EXERCISE GOAL |
From the data below, copy exactly the lines that lie between the one holding "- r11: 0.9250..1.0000" and the one holding "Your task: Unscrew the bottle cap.", including both, and nothing more.

WORKING DATA |
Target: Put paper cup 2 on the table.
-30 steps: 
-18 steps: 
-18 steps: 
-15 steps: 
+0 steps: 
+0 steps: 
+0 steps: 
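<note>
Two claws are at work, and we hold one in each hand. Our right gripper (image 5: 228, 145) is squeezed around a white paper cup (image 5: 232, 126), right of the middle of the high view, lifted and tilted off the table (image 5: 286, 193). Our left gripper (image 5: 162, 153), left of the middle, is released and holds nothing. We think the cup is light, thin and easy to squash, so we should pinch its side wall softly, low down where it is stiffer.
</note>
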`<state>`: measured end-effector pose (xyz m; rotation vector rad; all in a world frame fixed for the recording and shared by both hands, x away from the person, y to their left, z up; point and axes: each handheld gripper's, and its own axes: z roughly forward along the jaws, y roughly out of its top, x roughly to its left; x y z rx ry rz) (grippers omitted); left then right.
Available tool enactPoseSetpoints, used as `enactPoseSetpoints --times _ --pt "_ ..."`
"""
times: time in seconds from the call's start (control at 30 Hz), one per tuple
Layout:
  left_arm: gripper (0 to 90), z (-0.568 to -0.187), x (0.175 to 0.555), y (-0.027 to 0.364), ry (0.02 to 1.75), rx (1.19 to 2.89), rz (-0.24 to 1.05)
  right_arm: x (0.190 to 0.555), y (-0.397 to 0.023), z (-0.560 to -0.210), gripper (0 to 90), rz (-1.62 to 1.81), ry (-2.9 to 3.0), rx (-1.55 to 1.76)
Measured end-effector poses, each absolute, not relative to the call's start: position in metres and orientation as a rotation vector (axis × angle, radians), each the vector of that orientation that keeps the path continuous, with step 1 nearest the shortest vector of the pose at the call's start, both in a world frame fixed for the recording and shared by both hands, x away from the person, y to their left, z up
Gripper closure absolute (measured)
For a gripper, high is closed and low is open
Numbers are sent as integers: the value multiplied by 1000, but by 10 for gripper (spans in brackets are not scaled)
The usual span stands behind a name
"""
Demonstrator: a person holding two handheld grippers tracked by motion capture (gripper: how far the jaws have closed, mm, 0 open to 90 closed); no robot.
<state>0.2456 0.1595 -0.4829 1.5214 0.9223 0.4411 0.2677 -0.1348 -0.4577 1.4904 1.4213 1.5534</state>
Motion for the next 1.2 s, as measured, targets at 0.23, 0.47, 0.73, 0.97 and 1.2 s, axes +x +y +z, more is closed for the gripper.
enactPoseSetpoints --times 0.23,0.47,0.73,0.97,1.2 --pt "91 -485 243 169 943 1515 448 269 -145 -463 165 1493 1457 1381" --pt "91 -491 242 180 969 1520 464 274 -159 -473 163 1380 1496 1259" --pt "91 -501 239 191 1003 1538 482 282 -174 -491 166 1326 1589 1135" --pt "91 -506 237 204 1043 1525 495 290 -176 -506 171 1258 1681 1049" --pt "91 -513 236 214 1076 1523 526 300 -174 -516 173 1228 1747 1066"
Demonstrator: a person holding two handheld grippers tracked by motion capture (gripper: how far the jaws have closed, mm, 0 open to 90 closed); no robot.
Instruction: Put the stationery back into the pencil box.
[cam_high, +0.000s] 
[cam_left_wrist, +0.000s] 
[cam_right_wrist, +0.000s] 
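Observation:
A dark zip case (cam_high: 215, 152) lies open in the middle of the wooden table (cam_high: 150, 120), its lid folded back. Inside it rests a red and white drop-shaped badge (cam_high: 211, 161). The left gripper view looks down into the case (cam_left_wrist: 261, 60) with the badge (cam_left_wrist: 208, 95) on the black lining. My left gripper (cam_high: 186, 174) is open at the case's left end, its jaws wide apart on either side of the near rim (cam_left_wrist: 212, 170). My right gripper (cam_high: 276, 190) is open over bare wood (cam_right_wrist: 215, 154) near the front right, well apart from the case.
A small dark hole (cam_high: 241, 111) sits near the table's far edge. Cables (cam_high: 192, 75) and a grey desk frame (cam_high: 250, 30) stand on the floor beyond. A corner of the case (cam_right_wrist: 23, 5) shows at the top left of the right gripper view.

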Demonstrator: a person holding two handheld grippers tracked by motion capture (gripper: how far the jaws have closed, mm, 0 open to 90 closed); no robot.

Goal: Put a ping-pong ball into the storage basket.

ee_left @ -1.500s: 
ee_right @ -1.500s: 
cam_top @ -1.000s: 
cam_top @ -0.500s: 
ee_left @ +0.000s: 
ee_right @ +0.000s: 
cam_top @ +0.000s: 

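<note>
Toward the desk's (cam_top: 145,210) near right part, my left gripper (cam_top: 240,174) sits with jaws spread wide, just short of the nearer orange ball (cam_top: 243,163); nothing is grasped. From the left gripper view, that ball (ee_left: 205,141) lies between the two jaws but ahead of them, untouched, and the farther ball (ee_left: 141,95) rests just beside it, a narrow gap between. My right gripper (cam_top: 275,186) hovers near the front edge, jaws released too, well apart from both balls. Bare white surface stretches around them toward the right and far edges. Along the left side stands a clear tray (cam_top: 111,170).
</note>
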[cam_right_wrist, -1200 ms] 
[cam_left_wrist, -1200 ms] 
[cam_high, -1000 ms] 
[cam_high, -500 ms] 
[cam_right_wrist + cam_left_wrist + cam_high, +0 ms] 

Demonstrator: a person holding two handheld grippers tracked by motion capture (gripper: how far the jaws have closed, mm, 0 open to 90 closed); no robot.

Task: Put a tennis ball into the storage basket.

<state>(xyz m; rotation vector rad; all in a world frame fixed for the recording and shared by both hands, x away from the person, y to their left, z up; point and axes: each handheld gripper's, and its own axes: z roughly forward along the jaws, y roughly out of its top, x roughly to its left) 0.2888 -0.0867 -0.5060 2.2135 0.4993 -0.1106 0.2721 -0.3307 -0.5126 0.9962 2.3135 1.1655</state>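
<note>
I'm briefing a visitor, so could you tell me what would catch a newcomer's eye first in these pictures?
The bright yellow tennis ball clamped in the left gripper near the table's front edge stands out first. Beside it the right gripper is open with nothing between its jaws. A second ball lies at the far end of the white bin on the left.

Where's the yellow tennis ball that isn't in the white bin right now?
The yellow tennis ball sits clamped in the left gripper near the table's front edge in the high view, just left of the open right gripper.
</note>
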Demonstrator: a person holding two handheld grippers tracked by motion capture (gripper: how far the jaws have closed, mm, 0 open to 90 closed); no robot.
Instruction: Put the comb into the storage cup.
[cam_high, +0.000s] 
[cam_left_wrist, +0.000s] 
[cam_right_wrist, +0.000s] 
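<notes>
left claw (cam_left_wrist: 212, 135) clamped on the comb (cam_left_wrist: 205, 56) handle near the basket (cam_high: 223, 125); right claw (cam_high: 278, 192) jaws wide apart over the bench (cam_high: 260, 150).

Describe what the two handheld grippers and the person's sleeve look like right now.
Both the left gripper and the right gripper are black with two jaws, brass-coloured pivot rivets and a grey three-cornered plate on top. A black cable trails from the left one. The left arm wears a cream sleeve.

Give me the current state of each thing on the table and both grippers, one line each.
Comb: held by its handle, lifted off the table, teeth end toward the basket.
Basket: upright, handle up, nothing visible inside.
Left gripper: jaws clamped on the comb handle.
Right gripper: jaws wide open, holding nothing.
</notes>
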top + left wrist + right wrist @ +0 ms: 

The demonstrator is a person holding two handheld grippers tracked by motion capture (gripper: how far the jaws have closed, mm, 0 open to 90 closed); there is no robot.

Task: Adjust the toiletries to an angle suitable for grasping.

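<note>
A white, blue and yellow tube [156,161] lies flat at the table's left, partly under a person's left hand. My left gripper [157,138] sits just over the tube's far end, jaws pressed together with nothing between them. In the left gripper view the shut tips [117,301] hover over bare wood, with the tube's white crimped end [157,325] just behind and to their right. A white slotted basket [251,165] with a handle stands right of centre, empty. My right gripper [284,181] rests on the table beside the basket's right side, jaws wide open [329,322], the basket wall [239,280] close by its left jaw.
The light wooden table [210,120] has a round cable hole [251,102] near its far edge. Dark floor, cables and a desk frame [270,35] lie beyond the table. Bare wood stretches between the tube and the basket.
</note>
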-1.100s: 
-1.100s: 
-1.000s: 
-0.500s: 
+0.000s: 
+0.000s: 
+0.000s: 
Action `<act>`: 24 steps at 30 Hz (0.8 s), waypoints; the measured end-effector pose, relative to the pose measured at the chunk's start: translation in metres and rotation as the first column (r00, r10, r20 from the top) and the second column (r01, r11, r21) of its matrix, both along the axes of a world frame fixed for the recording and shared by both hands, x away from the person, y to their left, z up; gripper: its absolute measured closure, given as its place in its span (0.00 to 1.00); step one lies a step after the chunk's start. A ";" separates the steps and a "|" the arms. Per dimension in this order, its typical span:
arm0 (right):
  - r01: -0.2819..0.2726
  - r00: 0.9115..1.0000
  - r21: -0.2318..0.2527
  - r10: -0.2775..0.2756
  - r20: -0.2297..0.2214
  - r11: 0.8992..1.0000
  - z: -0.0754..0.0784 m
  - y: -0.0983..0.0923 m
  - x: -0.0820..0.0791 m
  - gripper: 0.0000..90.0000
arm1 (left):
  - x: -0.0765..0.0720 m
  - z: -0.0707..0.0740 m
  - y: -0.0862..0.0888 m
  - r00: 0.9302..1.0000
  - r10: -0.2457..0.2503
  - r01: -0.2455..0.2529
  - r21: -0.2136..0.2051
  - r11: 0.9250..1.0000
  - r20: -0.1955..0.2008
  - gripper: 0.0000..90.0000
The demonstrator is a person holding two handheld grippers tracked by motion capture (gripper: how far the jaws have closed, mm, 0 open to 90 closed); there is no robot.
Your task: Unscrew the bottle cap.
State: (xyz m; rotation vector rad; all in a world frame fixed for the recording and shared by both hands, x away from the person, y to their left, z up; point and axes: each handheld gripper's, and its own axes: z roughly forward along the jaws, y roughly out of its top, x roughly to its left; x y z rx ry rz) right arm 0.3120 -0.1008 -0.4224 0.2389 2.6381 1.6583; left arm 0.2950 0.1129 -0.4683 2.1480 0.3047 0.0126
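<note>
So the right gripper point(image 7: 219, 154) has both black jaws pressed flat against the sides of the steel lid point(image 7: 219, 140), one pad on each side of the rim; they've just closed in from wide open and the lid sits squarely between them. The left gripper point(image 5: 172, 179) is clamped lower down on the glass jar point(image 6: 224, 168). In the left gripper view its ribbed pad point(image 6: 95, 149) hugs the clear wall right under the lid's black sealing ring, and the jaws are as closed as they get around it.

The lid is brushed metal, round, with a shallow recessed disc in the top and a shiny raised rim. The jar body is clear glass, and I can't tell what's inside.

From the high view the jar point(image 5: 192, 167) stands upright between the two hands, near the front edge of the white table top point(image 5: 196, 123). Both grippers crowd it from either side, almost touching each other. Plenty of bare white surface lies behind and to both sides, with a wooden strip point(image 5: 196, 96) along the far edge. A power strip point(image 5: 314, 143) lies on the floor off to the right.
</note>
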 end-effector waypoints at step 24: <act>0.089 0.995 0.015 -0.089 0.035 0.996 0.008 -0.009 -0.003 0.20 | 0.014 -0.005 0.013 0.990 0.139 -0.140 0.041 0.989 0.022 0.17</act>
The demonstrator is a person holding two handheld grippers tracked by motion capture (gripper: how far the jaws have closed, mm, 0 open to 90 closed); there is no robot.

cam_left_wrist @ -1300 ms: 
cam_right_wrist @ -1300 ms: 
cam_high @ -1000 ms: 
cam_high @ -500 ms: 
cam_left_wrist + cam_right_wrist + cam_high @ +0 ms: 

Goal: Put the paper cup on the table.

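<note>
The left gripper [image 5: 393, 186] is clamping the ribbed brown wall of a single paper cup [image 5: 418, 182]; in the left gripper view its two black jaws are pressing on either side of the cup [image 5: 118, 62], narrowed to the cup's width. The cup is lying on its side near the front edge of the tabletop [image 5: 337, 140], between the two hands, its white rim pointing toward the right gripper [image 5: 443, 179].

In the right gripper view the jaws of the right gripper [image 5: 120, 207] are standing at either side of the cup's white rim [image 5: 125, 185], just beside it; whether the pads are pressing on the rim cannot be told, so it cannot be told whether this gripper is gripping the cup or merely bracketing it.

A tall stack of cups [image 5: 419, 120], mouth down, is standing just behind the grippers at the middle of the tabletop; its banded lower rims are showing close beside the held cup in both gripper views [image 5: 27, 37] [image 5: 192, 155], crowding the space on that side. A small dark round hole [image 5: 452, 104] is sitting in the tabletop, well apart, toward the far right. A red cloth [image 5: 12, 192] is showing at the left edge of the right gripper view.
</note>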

COMPLETED EXERCISE |
  - r11: 0.9250..1.0000
  - r20: -0.1955..0.2008
  - gripper: 0.0000..90.0000
The demonstrator is a person holding two handheld grippers tracked by motion capture (gripper: how far the jaws have closed, mm, 0 open to 90 closed); there is no robot.
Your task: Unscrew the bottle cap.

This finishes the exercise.